Project description:Cellular and molecular changes that occur during the genesis of the hematopoietic system and hematopoietic stem cells in the human embryo are mostly inaccessible to study and remain poorly understood. To address this gap we have exploited the human embryonic stem cell (hESC) system to molecularly characterize the global transcriptomes of the two functionally discreet and phenotypically separable populations of multipotent hematopoietic cells that first appear when hESCs are induced to differentiate on OP9 cells.We prepared long serial analysis of gene expression libraries from lin-CD34+CD43+CD45- and lin-CD34+CD43+CD45+ subsets of primitive hematopoietic cells derived in vitro from hESCs, sequenced them to a depth of 200,000 tags and compared their content with similar libraries prepared from highly purified populations of very primitive human fetal liver and cord blood hematopoietic cells.Comparison of libraries obtained from hESC-derived lin-CD34+CD43+CD45- and lin-CD34+CD43+CD45+ revealed differences in their expression of genes associated with myeloid development, cellular biosynthetic processes, and cell-cycle regulation.
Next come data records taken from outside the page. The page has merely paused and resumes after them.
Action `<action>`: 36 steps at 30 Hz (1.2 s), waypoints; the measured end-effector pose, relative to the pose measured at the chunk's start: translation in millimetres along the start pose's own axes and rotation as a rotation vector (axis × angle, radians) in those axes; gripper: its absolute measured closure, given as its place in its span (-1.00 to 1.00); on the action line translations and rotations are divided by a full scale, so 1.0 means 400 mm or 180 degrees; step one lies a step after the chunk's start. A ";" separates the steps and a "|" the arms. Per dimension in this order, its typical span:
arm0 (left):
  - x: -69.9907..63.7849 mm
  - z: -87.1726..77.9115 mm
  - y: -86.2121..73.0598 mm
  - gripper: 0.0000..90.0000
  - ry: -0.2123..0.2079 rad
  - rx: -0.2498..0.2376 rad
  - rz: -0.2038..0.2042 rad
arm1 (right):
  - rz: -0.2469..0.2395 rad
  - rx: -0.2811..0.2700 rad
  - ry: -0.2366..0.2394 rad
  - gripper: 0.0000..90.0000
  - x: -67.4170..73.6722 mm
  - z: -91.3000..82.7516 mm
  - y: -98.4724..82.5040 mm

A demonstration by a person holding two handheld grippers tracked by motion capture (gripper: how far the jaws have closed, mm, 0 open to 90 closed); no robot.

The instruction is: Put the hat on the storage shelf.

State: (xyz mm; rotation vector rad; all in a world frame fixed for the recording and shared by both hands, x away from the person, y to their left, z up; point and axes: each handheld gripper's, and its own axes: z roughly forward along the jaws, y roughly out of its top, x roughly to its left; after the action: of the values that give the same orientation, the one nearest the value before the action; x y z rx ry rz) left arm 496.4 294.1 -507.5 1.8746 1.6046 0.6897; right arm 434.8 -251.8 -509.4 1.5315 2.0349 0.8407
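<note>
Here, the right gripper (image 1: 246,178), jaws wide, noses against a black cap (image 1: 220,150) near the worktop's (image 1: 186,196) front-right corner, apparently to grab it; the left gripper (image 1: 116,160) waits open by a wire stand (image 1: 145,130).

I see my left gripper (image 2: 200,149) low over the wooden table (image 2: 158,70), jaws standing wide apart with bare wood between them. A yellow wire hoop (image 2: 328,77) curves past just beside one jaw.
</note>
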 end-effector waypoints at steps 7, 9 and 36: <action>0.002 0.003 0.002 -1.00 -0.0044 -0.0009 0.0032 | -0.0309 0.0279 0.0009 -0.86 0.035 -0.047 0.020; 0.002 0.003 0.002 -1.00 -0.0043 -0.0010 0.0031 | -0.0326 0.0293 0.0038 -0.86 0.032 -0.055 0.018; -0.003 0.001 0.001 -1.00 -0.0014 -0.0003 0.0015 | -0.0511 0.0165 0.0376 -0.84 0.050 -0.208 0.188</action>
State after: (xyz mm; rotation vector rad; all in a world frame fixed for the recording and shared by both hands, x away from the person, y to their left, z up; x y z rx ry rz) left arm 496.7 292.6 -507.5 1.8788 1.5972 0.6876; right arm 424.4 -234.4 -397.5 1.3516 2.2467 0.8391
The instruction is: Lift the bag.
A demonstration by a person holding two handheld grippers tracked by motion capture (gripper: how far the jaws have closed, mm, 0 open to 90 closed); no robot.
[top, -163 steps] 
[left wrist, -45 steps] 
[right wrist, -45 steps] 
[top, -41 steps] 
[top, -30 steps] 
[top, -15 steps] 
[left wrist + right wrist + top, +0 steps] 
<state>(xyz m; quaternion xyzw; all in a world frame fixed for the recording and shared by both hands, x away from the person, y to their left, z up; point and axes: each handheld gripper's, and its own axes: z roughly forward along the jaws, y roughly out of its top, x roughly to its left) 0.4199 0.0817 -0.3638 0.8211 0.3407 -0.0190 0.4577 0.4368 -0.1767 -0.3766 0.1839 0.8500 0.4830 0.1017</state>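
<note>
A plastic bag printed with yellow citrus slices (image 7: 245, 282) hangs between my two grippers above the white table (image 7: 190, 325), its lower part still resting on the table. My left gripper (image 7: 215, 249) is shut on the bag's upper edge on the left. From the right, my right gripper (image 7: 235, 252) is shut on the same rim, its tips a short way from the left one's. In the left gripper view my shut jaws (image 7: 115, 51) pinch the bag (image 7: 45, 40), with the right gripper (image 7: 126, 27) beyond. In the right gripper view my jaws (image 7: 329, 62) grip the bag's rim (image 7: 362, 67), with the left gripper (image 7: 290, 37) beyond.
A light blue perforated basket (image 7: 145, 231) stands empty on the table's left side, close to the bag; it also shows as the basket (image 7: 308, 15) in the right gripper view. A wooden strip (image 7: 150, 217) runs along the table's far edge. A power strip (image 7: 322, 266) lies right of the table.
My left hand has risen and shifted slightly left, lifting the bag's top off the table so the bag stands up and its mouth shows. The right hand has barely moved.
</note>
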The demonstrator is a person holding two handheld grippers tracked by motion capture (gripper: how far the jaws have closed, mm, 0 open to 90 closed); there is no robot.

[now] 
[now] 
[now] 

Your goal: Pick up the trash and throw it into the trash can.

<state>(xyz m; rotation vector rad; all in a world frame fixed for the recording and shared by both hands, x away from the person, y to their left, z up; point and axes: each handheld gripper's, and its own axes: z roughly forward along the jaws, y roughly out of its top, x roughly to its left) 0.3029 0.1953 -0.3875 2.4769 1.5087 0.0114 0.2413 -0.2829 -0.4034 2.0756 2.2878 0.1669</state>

Further comparisons with analogous data for primitive hematopoietic cells isolated from first-trimester human fetal liver and newborn cord blood showed an apparent similarity between the transcriptomes of the most primitive hESC- and in vivo-derived populations, with the main differences involving genes that regulate HSC self-renewal and homing, chromatin remodeling, AP1 transcription complex genes, and noncoding RNAs.These data suggest that primitive hematopoietic cells are generated from hESCs in vitro by processes similar to those operative during human embryogenesis in vivo, although some differences were also detected.